The wiki article gives good explanation of how bombing developed during WWII -
starting as a weapon to terrible to be used (based on poor quality data); with
general agreements not to kill civilians; realising that bombers were
hopelessly inaccurate; changing tactics to allow bombing of civillian
populations, including the (to my mind) war crimes of fire bombing.

> Bomber Command crews also suffered an extremely high casualty rate: 55,573
> killed out of a total of 125,000 aircrew (a 44.4% death rate), a further
> 8,403 were wounded in action and 9,838 became prisoners of war.

That's pretty much "toss a coin".

------
rahulmax
Wow! Amazing.

There's another video from 1949 about 'How a Watch Works' —
[http://www.youtube.com/watch?v=508-rmdY4jQ](http://www.youtube.com/watch?v=508-rmdY4jQ)

------
draker
I had not seen this particular video but have seen the "How a manual
transmission works" from the same series.

[https://www.youtube.com/watch?v=aAWxZRuBXtw](https://www.youtube.com/watch?v=aAWxZRuBXtw)

------
JasuM
An interesting mechanism using differential gears, doubling the speed while
only using gears of the same size:

[http://507movements.com/mm_226.html](http://507movements.com/mm_226.html)

------
nopar8
The way the teaching was sequential really made it an understandable to a
layman like myself.

------
petercooper
There's a chap who collects tons of videos like this on YouTube.
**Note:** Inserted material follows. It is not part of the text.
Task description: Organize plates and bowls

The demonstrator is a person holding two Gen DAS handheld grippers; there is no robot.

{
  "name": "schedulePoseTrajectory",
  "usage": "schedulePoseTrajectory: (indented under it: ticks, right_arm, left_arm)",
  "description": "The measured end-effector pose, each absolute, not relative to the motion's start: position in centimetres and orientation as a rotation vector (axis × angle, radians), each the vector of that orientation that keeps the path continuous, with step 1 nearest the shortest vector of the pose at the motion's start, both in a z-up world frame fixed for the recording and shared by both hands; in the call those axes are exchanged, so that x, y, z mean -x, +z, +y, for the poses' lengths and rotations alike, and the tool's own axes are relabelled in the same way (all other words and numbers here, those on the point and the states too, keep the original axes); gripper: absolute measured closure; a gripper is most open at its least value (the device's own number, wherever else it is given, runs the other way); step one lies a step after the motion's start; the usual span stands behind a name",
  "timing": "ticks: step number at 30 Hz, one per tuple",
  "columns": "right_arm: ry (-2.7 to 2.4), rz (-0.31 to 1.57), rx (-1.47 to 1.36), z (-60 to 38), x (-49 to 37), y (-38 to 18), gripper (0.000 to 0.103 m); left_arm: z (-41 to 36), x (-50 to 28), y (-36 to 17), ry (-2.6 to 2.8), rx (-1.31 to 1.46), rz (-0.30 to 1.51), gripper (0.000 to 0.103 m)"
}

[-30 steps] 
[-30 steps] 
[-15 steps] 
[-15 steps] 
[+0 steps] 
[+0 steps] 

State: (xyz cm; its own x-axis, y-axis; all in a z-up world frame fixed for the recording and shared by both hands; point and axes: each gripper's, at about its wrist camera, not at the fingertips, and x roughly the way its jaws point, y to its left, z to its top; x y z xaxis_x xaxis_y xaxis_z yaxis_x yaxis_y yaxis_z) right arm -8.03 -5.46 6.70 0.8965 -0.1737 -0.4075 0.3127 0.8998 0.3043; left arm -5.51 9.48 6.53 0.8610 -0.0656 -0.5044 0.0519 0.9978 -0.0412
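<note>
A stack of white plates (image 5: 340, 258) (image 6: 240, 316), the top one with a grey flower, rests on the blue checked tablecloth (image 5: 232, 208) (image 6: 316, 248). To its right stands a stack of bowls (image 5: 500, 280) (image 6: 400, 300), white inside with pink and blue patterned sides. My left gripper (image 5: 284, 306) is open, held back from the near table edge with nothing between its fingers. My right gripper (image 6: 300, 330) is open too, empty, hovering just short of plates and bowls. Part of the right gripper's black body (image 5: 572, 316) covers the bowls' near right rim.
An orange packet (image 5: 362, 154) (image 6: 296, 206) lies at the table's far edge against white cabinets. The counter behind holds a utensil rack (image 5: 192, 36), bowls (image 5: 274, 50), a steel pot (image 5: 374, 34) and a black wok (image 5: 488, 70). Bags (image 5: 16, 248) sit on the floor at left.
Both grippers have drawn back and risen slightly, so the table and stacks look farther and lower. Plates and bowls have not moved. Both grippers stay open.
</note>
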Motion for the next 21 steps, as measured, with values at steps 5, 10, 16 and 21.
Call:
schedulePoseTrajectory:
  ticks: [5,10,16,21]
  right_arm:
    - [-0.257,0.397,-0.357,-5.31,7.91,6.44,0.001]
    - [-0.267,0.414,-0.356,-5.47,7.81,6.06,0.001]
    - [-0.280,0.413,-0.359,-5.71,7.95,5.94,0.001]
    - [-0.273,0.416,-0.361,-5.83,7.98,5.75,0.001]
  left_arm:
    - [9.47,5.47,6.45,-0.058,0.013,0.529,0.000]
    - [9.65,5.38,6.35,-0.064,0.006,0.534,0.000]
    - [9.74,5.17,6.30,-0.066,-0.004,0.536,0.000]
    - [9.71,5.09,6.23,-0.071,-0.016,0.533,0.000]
He was
mentioned on MetaFilter the other day: [http://www.metafilter.com/143903/Do-
you-like-vintage-trainin...](http://www.metafilter.com/143903/Do-you-like-
vintage-training-educational-fims-Meet-Jeff-Quitney)

Or you can find his channel direct on
[https://www.youtube.com/user/webdev17/videos](https://www.youtube.com/user/webdev17/videos)

------
blt
This is the best technical education video I've ever seen. If all information
were available in such an easy to understand form, the world would be full of
geniuses.

The level of effort is astounding. The "support" part holding the spokes looks
cast. They couldn't have possibly cast that part specifically for this
video... could they?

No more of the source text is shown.